━━━ Stored data

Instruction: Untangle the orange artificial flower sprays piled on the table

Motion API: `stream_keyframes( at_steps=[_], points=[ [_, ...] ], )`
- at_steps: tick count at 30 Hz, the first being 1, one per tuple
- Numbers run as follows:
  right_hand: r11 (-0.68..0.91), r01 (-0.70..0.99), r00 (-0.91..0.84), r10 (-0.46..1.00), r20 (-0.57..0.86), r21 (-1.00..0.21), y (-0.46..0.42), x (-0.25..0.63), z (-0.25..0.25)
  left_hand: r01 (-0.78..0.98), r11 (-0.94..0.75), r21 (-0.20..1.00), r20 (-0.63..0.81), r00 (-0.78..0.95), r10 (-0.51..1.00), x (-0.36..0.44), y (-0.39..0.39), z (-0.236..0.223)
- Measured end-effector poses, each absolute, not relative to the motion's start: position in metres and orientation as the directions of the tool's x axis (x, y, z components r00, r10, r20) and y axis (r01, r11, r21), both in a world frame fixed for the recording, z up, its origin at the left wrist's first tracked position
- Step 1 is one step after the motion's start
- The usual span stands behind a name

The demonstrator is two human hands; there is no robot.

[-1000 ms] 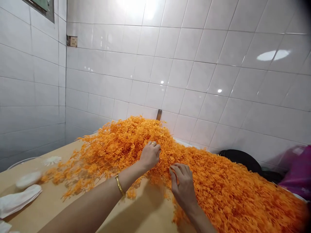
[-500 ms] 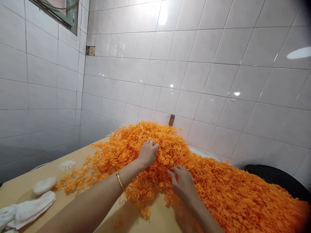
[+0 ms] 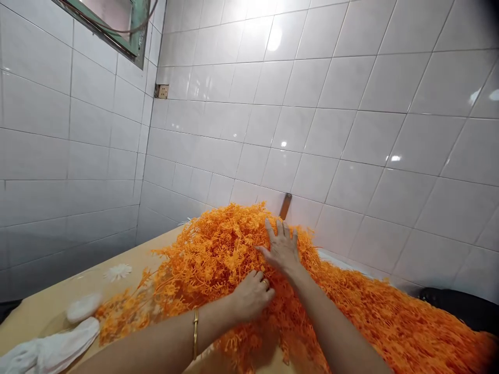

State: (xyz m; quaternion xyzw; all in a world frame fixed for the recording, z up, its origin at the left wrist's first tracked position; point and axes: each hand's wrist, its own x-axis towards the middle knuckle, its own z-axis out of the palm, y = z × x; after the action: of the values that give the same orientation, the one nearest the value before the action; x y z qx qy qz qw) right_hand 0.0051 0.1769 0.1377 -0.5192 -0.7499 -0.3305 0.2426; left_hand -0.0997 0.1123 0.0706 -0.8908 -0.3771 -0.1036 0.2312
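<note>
A large heap of orange artificial flower sprigs [image 3: 218, 249], with thin branching stems and small frilly heads, is piled on the tan tabletop. My left hand [image 3: 252, 296], wearing a ring and with a gold bangle [image 3: 195, 332] on the wrist, is closed at the near side of the heap, its fingers curled into the sprigs. Just beyond it and to the right, my right hand [image 3: 284, 249] lies on the upper part of the heap with fingers spread. Its palm faces down over the sprigs. The stem ends inside the heap are hidden.
At the left of the tabletop [image 3: 128, 259] are a white flower-shaped piece [image 3: 118, 272], a rounded white object [image 3: 83, 307] and a crumpled white cloth-like item [image 3: 58, 347]. A black rounded object [image 3: 463, 306] sits behind the heap at right. Tiled walls [image 3: 343, 130] rise behind.
My right hand has moved up and away onto the heap, its fingers now spread. My left hand has come down closer to me and to the right. The camera view has shifted slightly.
</note>
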Motion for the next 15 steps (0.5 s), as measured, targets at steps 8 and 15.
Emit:
stream_keyframes(
  at_steps=[8,15],
  points=[
    [0.165,0.931,-0.359,0.568,0.740,0.325,0.164,0.046,0.158,0.897,-0.403,0.180,0.725,0.156,0.671,-0.128,0.112,0.129],
    [0.273,0.962,-0.152,0.474,0.867,0.020,0.139,0.097,0.167,0.911,-0.056,0.408,0.434,-0.140,0.890,-0.164,0.148,0.122]
  ],
)
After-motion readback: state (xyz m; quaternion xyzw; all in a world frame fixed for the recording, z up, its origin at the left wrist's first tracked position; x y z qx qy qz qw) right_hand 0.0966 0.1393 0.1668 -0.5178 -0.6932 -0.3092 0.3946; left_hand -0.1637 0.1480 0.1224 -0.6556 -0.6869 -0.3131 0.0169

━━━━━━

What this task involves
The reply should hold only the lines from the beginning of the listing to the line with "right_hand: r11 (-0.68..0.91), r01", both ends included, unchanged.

Response below
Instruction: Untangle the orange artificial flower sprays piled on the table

Motion API: `stream_keyframes( at_steps=[_], points=[ [_, ...] ], )`
- at_steps: tick count at 30 Hz, the first being 1, one per tuple
- Numbers run as follows:
  right_hand: r11 (-0.68..0.91), r01 (-0.70..0.99), r00 (-0.91..0.84), r10 (-0.46..1.00), r20 (-0.57..0.86), r21 (-1.00..0.21), y (-0.46..0.42), x (-0.25..0.63), z (-0.25..0.25)

Work on this exercise is now complete.